Il Bike Sharing, si sa, è in piena esplosione in tutta Europa e non solo, interpretando una giusta formula di mobilità sostenibile in grado di contribuire efficacemente sia a limitare il congestionato traffico dei centri urbani sia a migliorare la qualità di vita delle persone, riducendo le emissioni dannose.

L’anno che va a chiudersi è stato caratterizzato dall’esplosione del fenomeno del “free floating”, formula di bike sharing che libera l’utilizzatore dall’obbligo di prendere e restituire la bici in noleggio presso una stazione ben stabilita ma, grazie alla presenza sulle bici in questione di appositi sistemi di localizzazione, consente l’individuazione del più vicino mezzo disponibile, e il libero parcheggio dove si desideri dopo il suo utilizzo. Il tutto ovviamente reso possibile dall’immancabile app dedicata.

Principali interpreti di tale formula sono stati i produttori cinesi, Mobike e Ofo tra tutti, forti delle esperienze maturate in patria, che hanno letteralmente invaso le principali città europee, italiane comprese, suscitando non poche polemiche per l’utilizzo a dir poco “invasivo” dei mezzi diventati, in molti casi, veri e propri ostacoli alla circolazione di uomini e cose.

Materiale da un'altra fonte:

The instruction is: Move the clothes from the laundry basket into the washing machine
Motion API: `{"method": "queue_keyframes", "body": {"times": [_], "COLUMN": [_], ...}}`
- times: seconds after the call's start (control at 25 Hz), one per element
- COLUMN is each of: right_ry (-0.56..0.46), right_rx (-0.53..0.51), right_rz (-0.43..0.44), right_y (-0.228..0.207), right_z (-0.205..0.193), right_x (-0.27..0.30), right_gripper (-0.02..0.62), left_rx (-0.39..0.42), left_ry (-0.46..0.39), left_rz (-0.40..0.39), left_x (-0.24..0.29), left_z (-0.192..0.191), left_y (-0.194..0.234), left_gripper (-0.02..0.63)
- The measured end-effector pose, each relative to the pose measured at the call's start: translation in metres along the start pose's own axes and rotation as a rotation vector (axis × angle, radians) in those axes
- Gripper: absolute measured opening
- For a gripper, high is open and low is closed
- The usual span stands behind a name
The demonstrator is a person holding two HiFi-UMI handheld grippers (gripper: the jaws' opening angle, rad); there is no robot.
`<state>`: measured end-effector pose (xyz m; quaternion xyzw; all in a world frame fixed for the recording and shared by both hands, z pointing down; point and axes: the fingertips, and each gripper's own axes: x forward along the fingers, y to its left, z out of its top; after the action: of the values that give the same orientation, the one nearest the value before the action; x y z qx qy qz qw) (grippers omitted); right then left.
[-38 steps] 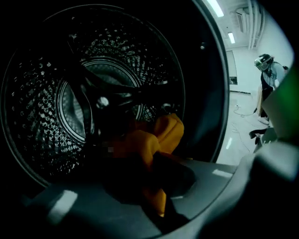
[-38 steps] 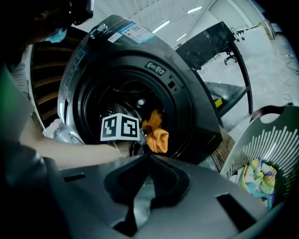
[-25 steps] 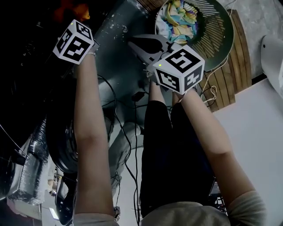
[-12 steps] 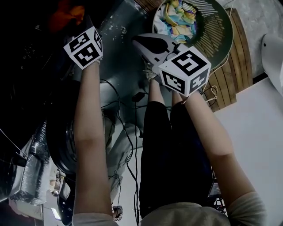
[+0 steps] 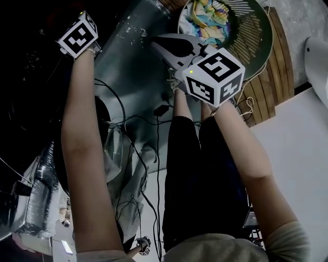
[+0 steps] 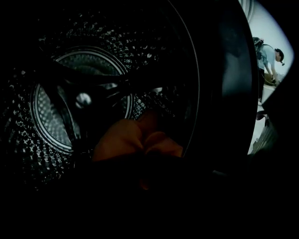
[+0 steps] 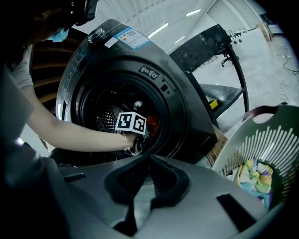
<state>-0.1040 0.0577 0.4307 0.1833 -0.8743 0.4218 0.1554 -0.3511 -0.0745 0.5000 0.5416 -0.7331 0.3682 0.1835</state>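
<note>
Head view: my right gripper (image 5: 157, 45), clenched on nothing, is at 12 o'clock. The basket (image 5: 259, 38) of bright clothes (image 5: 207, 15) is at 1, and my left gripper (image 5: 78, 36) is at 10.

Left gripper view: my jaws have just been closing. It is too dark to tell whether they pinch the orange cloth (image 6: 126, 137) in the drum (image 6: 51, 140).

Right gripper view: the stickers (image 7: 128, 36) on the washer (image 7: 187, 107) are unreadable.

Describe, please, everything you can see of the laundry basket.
The basket is round, of grey-green plastic, with a slatted wall and a smooth rim. It stands upright on wooden boards, beside the washer. Colourful clothes, yellow, blue and patterned, lie bunched inside against one side; the rest of its inside looks bare.
</note>
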Motion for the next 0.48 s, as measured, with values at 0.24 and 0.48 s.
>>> {"method": "queue_keyframes", "body": {"times": [0.24, 0.48], "right_ry": [0.005, -0.001], "right_rx": [0.024, 0.054], "right_rz": [-0.052, -0.123], "right_y": [-0.014, -0.029], "right_z": [-0.003, 0.008], "right_x": [-0.01, -0.041], "right_gripper": [0.02, 0.02], "left_rx": [-0.14, -0.262], "left_ry": [-0.081, -0.126], "left_rz": [-0.013, -0.15], "left_x": [-0.032, -0.105], "left_z": [0.006, -0.006], "left_y": [-0.009, -0.069], "left_gripper": [0.127, 0.127]}}
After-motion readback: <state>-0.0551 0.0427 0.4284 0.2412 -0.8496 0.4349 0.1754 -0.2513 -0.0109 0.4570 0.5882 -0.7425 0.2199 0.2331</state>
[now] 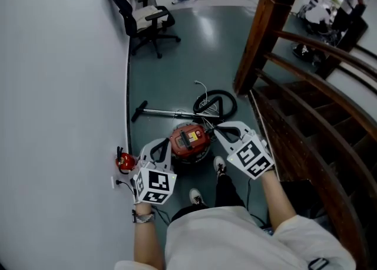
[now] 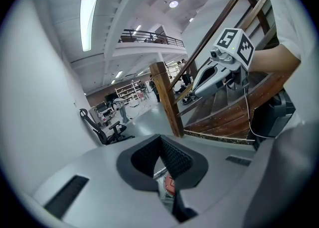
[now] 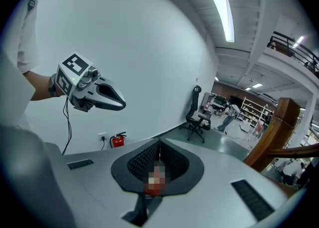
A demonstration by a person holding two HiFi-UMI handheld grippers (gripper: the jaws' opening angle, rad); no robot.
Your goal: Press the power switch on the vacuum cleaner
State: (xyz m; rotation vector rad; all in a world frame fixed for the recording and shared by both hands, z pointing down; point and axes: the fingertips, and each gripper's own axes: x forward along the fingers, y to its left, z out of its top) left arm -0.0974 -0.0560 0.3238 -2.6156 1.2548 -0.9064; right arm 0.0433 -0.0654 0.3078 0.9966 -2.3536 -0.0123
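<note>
Vacuum cleaner (image 1: 189,141) stands on the floor just in front of you, low between the two tools. Its red body looks hard and heavy, so a push on the top panel should not move it; no hold is needed. Your left gripper (image 1: 160,147) and right gripper (image 1: 220,131) both have jaws closed together, with nothing in them
</note>
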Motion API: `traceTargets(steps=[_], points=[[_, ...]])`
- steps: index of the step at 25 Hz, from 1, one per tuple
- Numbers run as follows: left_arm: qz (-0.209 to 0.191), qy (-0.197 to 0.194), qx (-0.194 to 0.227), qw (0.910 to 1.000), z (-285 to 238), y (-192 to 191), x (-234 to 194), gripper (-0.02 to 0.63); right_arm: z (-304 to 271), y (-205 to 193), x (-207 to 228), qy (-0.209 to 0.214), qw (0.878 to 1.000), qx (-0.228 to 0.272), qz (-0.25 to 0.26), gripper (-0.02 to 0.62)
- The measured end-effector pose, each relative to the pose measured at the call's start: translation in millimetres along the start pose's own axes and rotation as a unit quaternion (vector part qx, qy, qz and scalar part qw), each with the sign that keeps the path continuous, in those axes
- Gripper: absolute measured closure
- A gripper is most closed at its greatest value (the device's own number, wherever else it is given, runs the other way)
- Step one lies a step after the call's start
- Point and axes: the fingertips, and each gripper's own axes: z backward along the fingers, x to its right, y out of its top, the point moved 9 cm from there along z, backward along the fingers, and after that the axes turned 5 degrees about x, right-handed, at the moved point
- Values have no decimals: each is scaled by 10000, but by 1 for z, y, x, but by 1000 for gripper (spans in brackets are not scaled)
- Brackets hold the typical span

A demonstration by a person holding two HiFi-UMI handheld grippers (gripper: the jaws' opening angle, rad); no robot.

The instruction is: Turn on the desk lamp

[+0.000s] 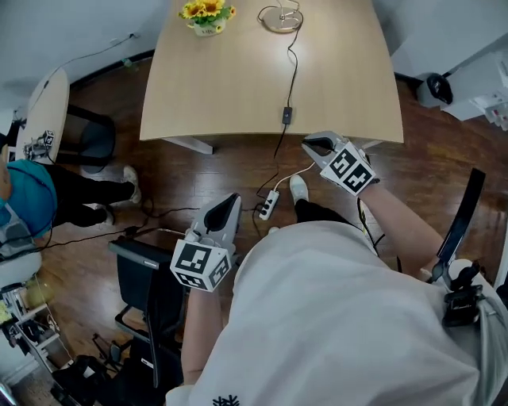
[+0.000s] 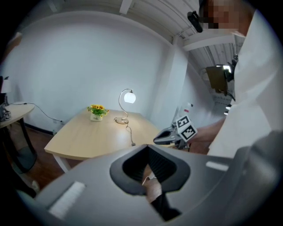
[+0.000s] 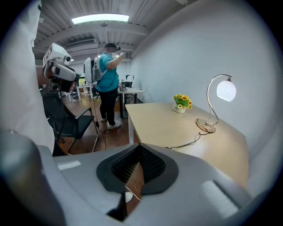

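Note:
The desk lamp's round base (image 1: pixel 280 17) stands at the far edge of the wooden table (image 1: pixel 238 87). Its globe (image 2: pixel 129 96) (image 3: pixel 226 90) glows white on a curved stem. A black cord runs from the base to an inline switch (image 1: pixel 286 115) near the table's front edge, then down to the floor. My left gripper (image 1: pixel 230 200) is shut and empty, held over the floor short of the table. My right gripper (image 1: pixel 316 144) (image 2: pixel 160 139), also shut and empty, hovers just off the table's front edge, right of the switch.
A pot of yellow flowers (image 1: pixel 206 14) stands left of the lamp. A white power strip (image 1: pixel 270 204) lies on the wooden floor under the table edge. A black chair (image 1: pixel 147 277) is at my left, and a person in teal (image 1: pixel 24 198) stands by a round side table (image 1: pixel 48 111).

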Motion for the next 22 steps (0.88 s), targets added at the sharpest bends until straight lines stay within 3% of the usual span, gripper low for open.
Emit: traceTargets(steps=[10, 15, 22], points=[[-202, -728, -64, 9971, 52, -35, 11, 588, 101, -20, -110, -1040, 9912, 312, -762, 592], [-253, -1011, -128, 9945, 73, -48, 24, 588, 141, -18, -156, -1275, 9868, 370, -923, 592], [-307, -1062, 14, 9939, 87, -57, 52, 588, 190, -33, -187, -1423, 9850, 449, -864, 592]])
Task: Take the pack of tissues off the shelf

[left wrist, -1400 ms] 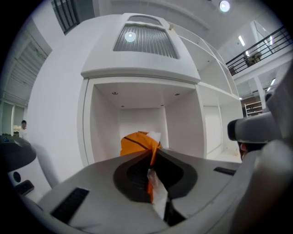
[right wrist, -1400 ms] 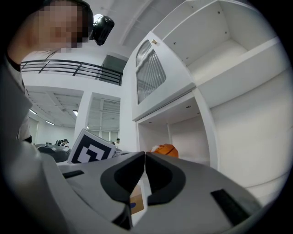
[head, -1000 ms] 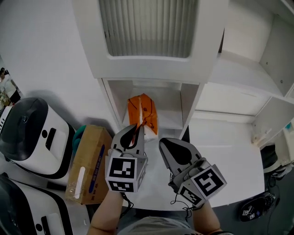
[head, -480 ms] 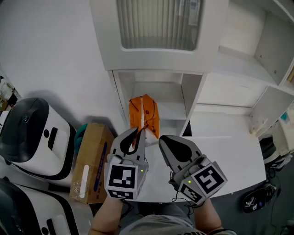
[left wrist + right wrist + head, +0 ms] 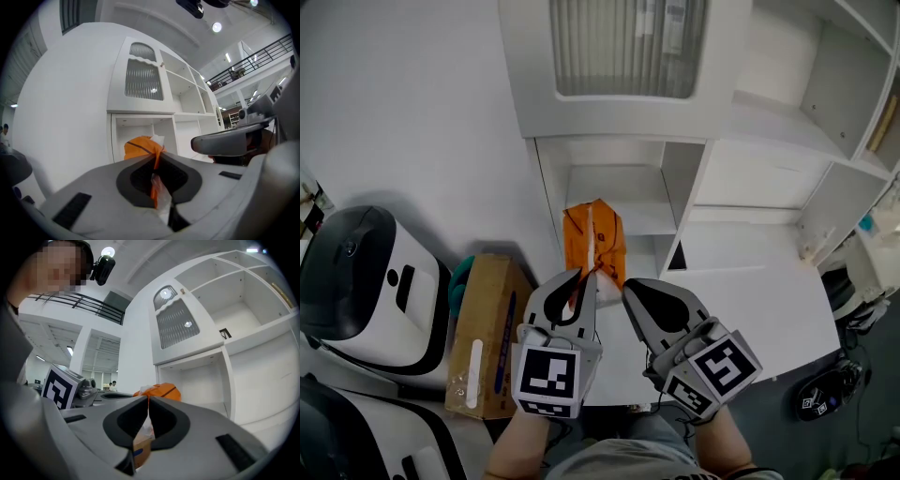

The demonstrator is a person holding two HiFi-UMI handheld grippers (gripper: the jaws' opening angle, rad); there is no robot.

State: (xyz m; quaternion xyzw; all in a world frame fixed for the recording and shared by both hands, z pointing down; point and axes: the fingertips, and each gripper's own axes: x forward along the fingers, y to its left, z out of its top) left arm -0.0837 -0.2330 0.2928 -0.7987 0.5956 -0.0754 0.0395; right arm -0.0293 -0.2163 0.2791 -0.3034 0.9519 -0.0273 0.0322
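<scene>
The white shelf unit point(image 5: 712, 169) is standing on a white tabletop point(image 5: 759, 291). The pack of tissues point(image 5: 595, 242) is projecting from the lower open compartment; contact with the shelf board cannot be determined. A cardboard box point(image 5: 483, 333) is sitting beside the tabletop's left edge, next to a white appliance point(image 5: 366, 281).

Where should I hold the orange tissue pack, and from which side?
The thin sealed flap at its near end, coming level from the front, where the shelf opens; the pack's body looks too puffy for the jaws. The left gripper is shut on that flap.
</scene>
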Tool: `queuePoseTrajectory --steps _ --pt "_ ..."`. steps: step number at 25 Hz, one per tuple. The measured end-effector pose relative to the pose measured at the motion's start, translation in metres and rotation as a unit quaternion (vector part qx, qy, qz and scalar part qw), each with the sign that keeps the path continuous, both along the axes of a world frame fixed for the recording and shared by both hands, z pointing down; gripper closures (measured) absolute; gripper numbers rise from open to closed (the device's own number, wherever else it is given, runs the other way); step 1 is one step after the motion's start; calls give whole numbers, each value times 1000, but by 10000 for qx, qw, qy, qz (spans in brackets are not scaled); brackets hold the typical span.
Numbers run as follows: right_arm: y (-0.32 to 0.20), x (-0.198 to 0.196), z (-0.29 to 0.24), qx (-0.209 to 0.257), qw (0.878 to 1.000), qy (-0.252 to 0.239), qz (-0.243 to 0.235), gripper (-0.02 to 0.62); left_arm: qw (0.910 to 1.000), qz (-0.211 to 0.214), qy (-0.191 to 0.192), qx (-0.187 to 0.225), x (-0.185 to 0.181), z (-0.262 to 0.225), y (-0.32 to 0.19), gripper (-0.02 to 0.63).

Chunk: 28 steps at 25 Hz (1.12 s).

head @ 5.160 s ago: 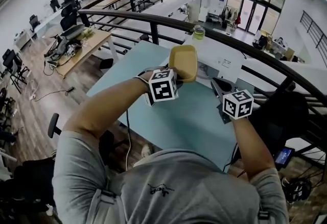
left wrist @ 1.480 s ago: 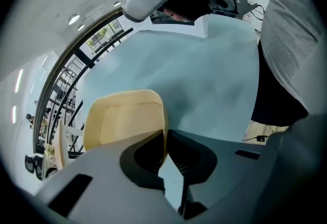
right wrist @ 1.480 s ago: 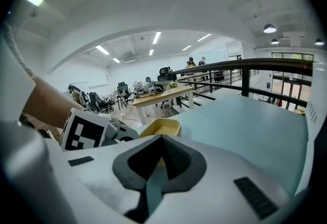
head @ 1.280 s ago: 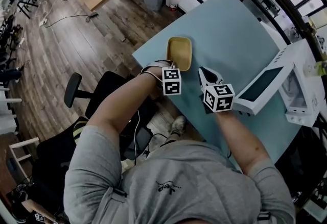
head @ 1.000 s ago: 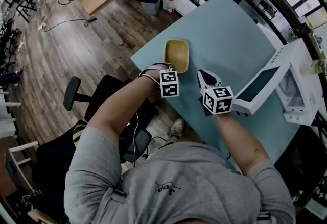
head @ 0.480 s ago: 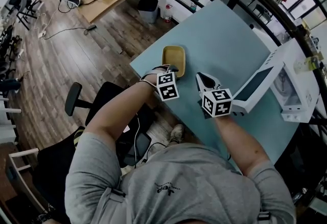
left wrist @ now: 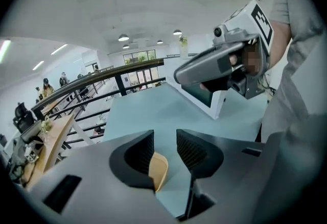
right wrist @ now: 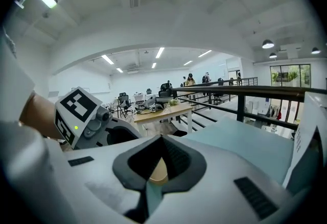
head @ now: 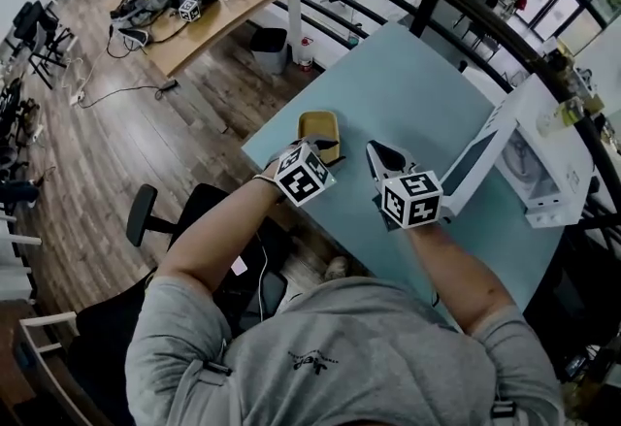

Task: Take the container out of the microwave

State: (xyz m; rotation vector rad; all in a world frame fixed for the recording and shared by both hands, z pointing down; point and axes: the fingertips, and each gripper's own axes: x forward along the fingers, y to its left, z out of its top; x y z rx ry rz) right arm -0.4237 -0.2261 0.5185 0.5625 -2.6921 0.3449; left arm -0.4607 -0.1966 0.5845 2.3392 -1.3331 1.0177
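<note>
Two grippers: the left gripper (left wrist: 164, 142) has its fingers parted. The right gripper (right wrist: 161, 141) has its fingertips meeting, with nothing clamped between them.

Container: the yellow container (left wrist: 159, 171) sits on the teal table (head: 408, 75), out of the microwave (head: 555, 172). Its rim stands in the gap between the left fingers, close against the finger at that view's left and clear of the other. Whether rim and pad touch cannot be told.

Right-side view: the same yellow rim shows just beyond the right gripper's closed tips, off to the side of them and not held.

Microwave: it lies beyond the outer side of the right gripper, with its door (head: 466, 167) swung open, well apart from the left fingers.

Step in hand: this looks like the release, with the container set down and the task all but finished.

Doing it well:
- Spread the left fingers a little wider so both pads stand free of the rim.
- Draw the gripper straight back along the line of the fingers, with no sideways drift and no lift.

Risk: the near-side pad could catch the rim and drag or tip the container. It rests near the table edge on the person's side, so a pull backwards could take it off.

Right gripper: best kept where it is, closed and clear of the left fingers' path.
</note>
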Motion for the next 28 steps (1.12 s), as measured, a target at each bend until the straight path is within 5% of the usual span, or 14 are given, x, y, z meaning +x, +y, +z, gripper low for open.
queuePoseTrajectory --steps 8,28 --pt "0 18 -68 418 9988 -257 -11 578 9946 -244 832 567 25 -78 -7 511" --pt "-34 185 -155 695 9921 -610 842 578 9782 604 1620 1154 190 -196 -44 588"
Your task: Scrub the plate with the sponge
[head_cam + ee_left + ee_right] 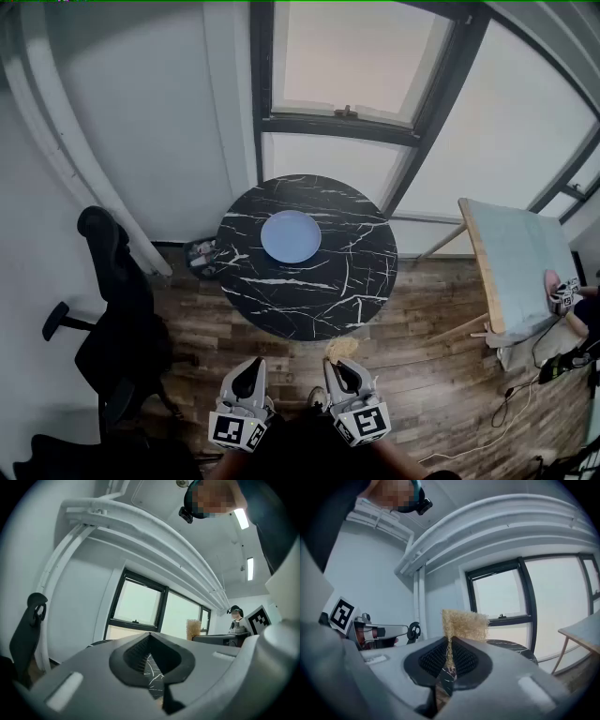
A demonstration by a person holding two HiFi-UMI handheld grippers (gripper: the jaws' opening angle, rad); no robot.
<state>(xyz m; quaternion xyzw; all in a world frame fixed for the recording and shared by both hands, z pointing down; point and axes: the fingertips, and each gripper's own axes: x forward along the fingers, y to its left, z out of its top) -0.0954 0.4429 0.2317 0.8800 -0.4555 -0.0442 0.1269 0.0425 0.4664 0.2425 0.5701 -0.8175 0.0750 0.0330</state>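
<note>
A pale blue plate (291, 235) lies on the round black marble table (319, 291), toward its far side. Both grippers hang low in front of me, well short of the table. My right gripper (340, 367) is shut on a tan fibrous sponge (341, 348), which sticks up past the jaw tips; in the right gripper view the sponge (464, 625) stands pinched between the ribbed pads. My left gripper (247, 375) is shut with nothing in it; its jaws meet in the left gripper view, the left gripper (151, 656) showing only a slice of table behind. The plate is hidden in both gripper views.
A black office chair (117, 309) stands left of the table. A wooden-framed table (516, 262) with a pale top is at the right, with another person's hand and gripper at its far edge. Cables run over the wood floor at lower right. Windows lie behind the table.
</note>
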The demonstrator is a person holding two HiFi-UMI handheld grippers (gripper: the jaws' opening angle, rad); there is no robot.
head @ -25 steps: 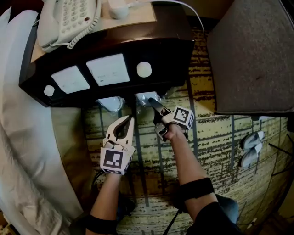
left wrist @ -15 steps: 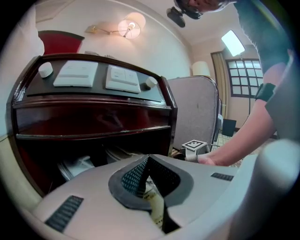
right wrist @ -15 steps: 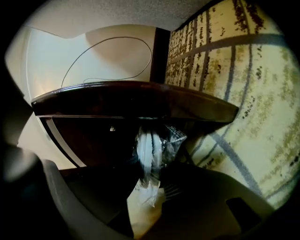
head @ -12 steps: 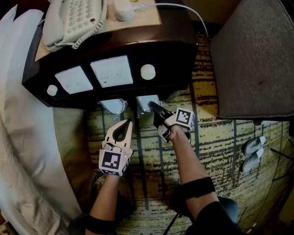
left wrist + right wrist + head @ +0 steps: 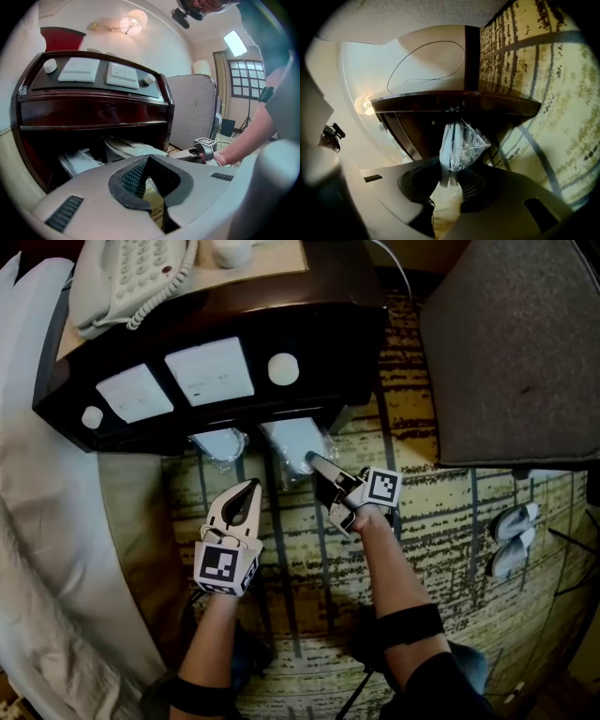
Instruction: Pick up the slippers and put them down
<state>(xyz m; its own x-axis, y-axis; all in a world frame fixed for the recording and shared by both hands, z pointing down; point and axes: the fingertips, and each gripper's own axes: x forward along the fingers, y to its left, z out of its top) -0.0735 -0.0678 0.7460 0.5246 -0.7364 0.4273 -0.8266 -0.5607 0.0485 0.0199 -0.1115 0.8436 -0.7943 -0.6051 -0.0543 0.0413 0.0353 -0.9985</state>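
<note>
R hand-held gripper just closed on bagged slippers; L hand-held gripper pressed together

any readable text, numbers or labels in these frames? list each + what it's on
Nothing legible, so no text to quote.
Print on the telephone keypad: too small to read.
Fine print on the white panels: too small to read.
Dark printed line on the slipper bag: blurred.
Faces of the marker cubes: black-and-white square patterns, no letters or digits.
</note>
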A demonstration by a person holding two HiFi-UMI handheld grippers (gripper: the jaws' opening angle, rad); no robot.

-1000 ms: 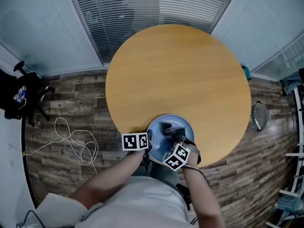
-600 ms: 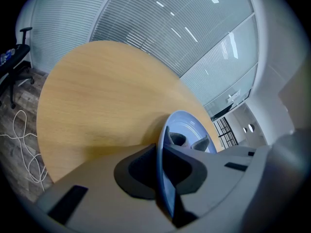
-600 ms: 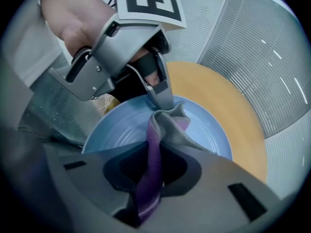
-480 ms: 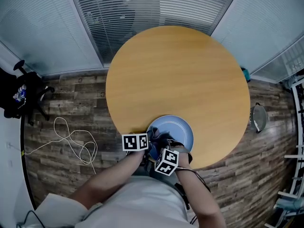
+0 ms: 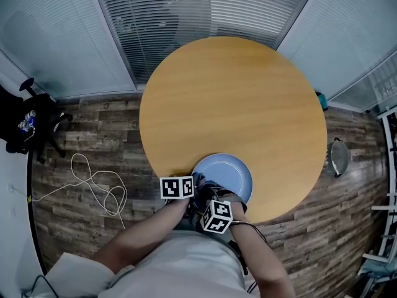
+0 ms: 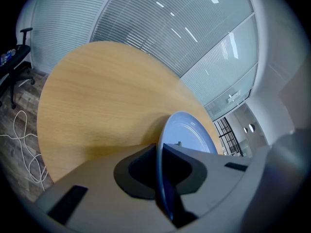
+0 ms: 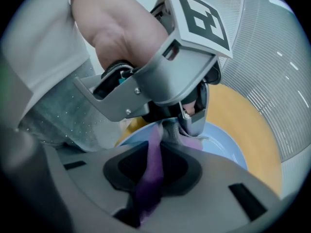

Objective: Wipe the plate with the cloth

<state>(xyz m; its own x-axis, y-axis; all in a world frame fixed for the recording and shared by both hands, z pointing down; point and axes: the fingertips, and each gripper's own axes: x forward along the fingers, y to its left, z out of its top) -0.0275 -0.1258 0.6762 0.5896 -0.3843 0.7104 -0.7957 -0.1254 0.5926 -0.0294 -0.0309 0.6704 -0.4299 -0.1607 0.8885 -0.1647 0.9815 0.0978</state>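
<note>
Two tools are at work. The left tool (image 6: 163,152) clenches the rim of the one blue plate (image 6: 188,132). The right tool (image 7: 156,152) grips the one purple cloth (image 7: 148,188) over the plate's near side. The plate sits at the near edge of the single round desk (image 5: 236,98).

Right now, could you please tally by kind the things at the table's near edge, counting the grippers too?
Plates: 1, the blue plate, its rim clamped in the left gripper.
Cloths: 1, the purple cloth, clamped in the right gripper.
Grippers: 2, left and right.
Total: 4.
</note>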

Mentre non si sono ancora spente le reazioni che in alcune città hanno addirittura portato al divieto per tale formula, ecco arrivare sulla scena un nuovo player, LimeBike, questa volta però di provenienza occidentale e più precisamente americana.

photo credit: waltarrrrr LimeBike Los Angeles via photopin (license)

LimeBike è infatti una start up, con sede a San Mateo in California, sostenuta finanziariamente da alcune importanti società di venture capital della Silicon Valley, Andreessen Horowitz, DCM Ventures e GGV Capital.

Come annuncia un comunicato stampa della società riportato da Bike Europe, la nuova società è prossima al debutto in Europa scegliendo come città pilota Francoforte e Zurigo con l’obiettivo di studiare il mercato, le sue abitudini e le rotte preferite in modo da affrontare l’estate prossima l’espansione in altre città del vecchio continente.

LimeBike, almeno sul piano delle dichiarazioni, desidera far tesoro delle negative esperienze cinesi e si propone di dialogare con i rappresentanti delle città e delle comunità interessate per individuare congiuntamente le aree di maggior interesse quali il centro cittadino, le stazioni ferroviarie, le università, le scuole, in modo da realizzare una effettiva integrazione con la pianificazione urbana dei trasporti.

A ciò si aggiunge l’intento di collaborare anche con aziende e negozi locali nonché istituzioni educative in modo da creare non disordine ma valore aggiunto.

photo credit: afagen $1 to Ride via photopin (license)

A tale scopo l’App dedicata LimeBike introduce una serie di importanti novità come l’avviso che le bici sono parcheggiate male o in area non consentita, tramite messaggi push e avvalendosi anche delle segnalazioni di altri utenti. Unico neo al momento, sembrerebbe essere la qualità dei prodotti con componenti di fascia bassa.

Ciò non toglie interesse all’esperimento che seguiremo e su cui non mancheremo di aggiornarvi.